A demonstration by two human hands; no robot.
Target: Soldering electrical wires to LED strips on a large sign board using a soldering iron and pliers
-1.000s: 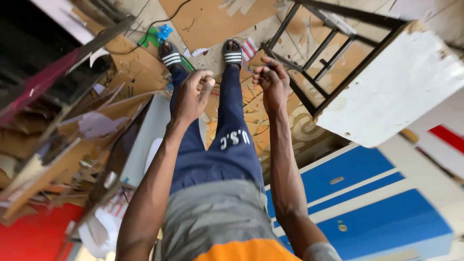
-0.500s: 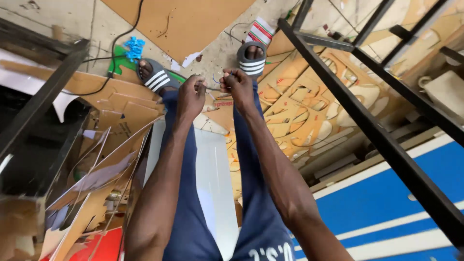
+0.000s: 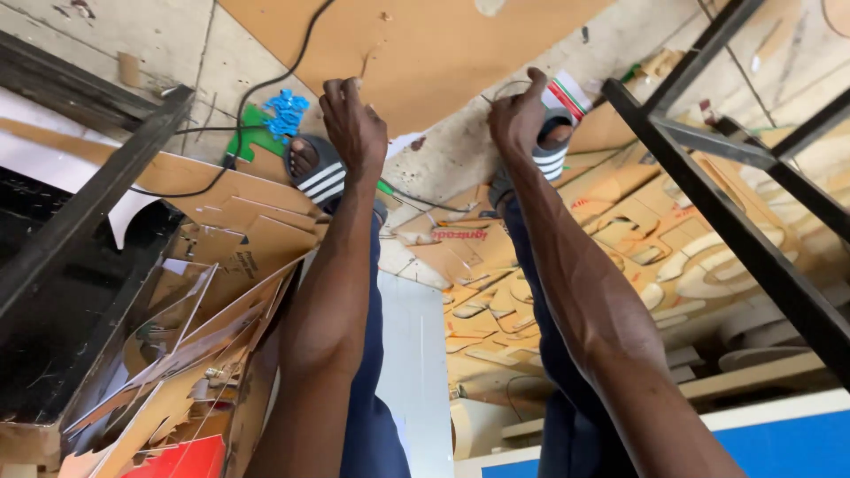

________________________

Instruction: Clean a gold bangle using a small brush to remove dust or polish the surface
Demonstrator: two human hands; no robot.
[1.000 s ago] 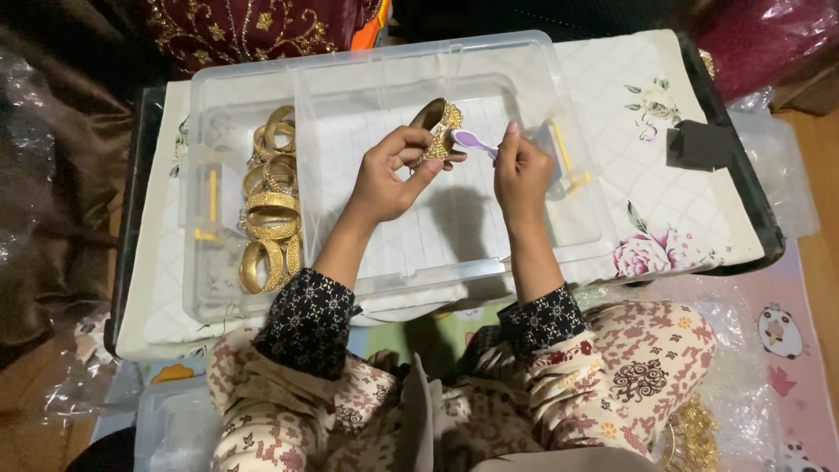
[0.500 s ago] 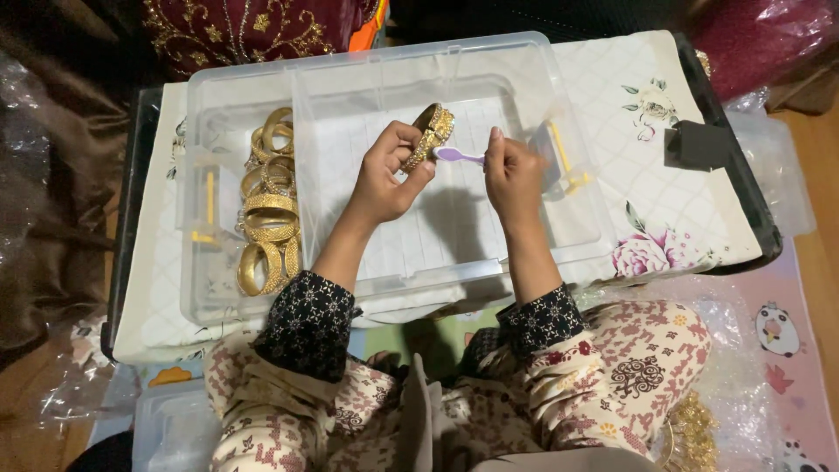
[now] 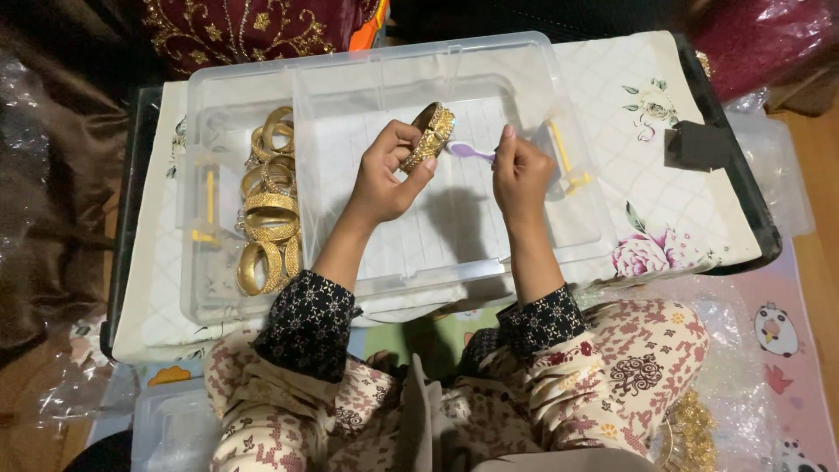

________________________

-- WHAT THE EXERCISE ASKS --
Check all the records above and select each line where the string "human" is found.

-- WRITTEN REPLY --
A demonstration by two human hands; no robot.
Demonstrator: two human hands; no robot.

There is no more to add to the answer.